E’ questa la posta in gioco del processo apertosi ieri davanti alla Corte d’assise speciale di Parigi, chiamata a determinare nelle prossime sette settimane le responsabilità degli otto adulti che hanno azionato e alimentato l’ingranaggio infernale che ha spinto Abdoullakh Anzorov, un giovane radicalizzato, a uccidere un insegnante di scuola media di Conflans-Sainte-Honorine, un ussaro della République innamorato della laicità e del libero pensiero come Samuel Paty.
In prima fila, sul banco degli imputati, ieri non c’era Anzorov, che fu ucciso dalle forze dell’ordine francesi pochi minuti dopo aver assassinato Paty, ma due dei suoi amici, Azim Epsirkhanov, 19 anni all’epoca dei fatti, nato in Russia e anch’egli di origini cecene, e Naim Boudaoud, allora diciottenne. Entrambi sono sospettati di aver aiutato Anzorov a procurarsi le armi, coltelli e pistole ad aria compressa, per portare a termine il suo piano omicida, e, in quanto tali, sono perseguiti per “complicità in omicidio a carattere terroristico” e rischiano l’ergastolo. Boudaoud, secondo quanto rivelato ieri dalla stampa parigina, fece anche da autista a Anzorov, accompagnandolo vicino al Collège de Bois d’Aulne di Conflans-Sainte-Honorine il giorno dell’attacco. Il secondo gruppo di imputati è composto dai contatti sul social Snapchat di Anzorov, con cui quest’ultimo scambiava messaggi e contenuti jihadisti. Yusuf Cinar, nato a Evreux e di origini turche, Louqmane Ingar, originario di Saint-Denis de La Réunion, e Ismail Gamaev, ceceno: tutti diciottenni.
Ma c’è soprattutto Priscilla Mangel, colei che avrebbe “convinto” Anzorov a passare all’atto. Madre di famiglia convertita all’islam, all’epoca dei fatti aveva 32 anni. Sui social era molto attiva con l’account “Cicat’s’”, contrazione della sua precedente identità virtuale, “Cicatrice sucrée”, cicatrice zuccherata. Tra il 9 e il 13 ottobre, ossia tre giorni prima dell’assassinio, aveva scambiato 46 messaggi con Anzorov. Quest’ultimo chiedeva costantemente notizie su ciò che stava accadendo al Collège du Bois d’Aulne, se Paty era stato sanzionato o no dalla direzione dell’istituto. E Priscilla lo teneva aggiornato. “Ora le cose sono molto chiare, nessun pretesto, nessuna scusa. Vogliono veramente sradicare la fede dai cuori delle persone”, scrisse la ragazza convertita. “Sì, è così, in nome di Allah non ci riusciranno”, rispose Anzorov.
Gli “amici virtuali” del jihadista ceceno sono processati per associazione a delinquere con finalità di terrorismo.

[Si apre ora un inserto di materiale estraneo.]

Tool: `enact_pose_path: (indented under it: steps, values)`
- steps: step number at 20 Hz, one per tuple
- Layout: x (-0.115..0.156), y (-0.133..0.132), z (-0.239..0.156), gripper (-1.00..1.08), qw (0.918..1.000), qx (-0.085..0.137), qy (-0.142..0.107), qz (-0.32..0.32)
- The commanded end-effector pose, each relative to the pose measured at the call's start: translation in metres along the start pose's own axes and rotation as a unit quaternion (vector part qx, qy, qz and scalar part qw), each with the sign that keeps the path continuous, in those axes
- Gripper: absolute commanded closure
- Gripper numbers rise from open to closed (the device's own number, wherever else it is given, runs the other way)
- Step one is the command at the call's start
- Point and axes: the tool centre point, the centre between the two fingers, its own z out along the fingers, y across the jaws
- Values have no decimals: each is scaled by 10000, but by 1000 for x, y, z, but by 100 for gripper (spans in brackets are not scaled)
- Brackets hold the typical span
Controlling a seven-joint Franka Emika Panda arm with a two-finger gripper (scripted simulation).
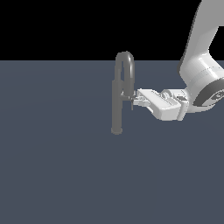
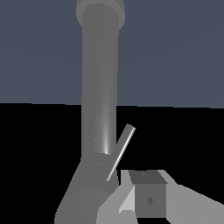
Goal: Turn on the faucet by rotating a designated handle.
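Observation:
The grey faucet (image 1: 116, 105) stands on the floor, a straight post with a round foot and an inverted-U arch on top. The handle (image 1: 127, 91) ends the arch's shorter leg on the exterior view's right. My gripper (image 1: 132, 102) reaches in level from that side, its tips right at the handle's lower end; the fingers look closed together and hold nothing. In the wrist view the post (image 2: 99, 87) runs lengthwise, a wider grey piece (image 2: 83, 188) sits close, and a thin pale bar (image 2: 120, 151) slants off it just beyond my gripper (image 2: 146, 186).
The flat dark blue-grey floor (image 1: 57, 175) spreads all round the faucet's foot. My white arm (image 1: 199, 65) comes down from the exterior view's upper right.

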Motion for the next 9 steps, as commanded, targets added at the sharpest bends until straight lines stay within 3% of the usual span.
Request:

C’è infine il terzo gruppo, quello più importante secondo gli inquirenti, che darà luogo ai dibattiti più aspri. E’ formato da Brahim Chnina, il padre dell’alunna all’origine della menzogna che ha fatto precipitare la situazione (affermò che Paty aveva costretto gli studenti musulmani ad abbandonare la classe), colui che su Facebook e WhatsApp ha aizzato la rappresaglia contro l’insegnante, e Abdelhakim Sefrioui. Agit-prop dell’islamismo già sotto i radar dei servizi segreti, Sefrioui aveva pubblicato un video sui social network contro il professore, definendolo “blasfemo” e mettendo in moto la spirale che in dieci giorni ha prodotto l’indicibile. La famiglia di Samuel Paty si aspetta dalla giustizia “una risposta all’altezza della gravità del crimine”.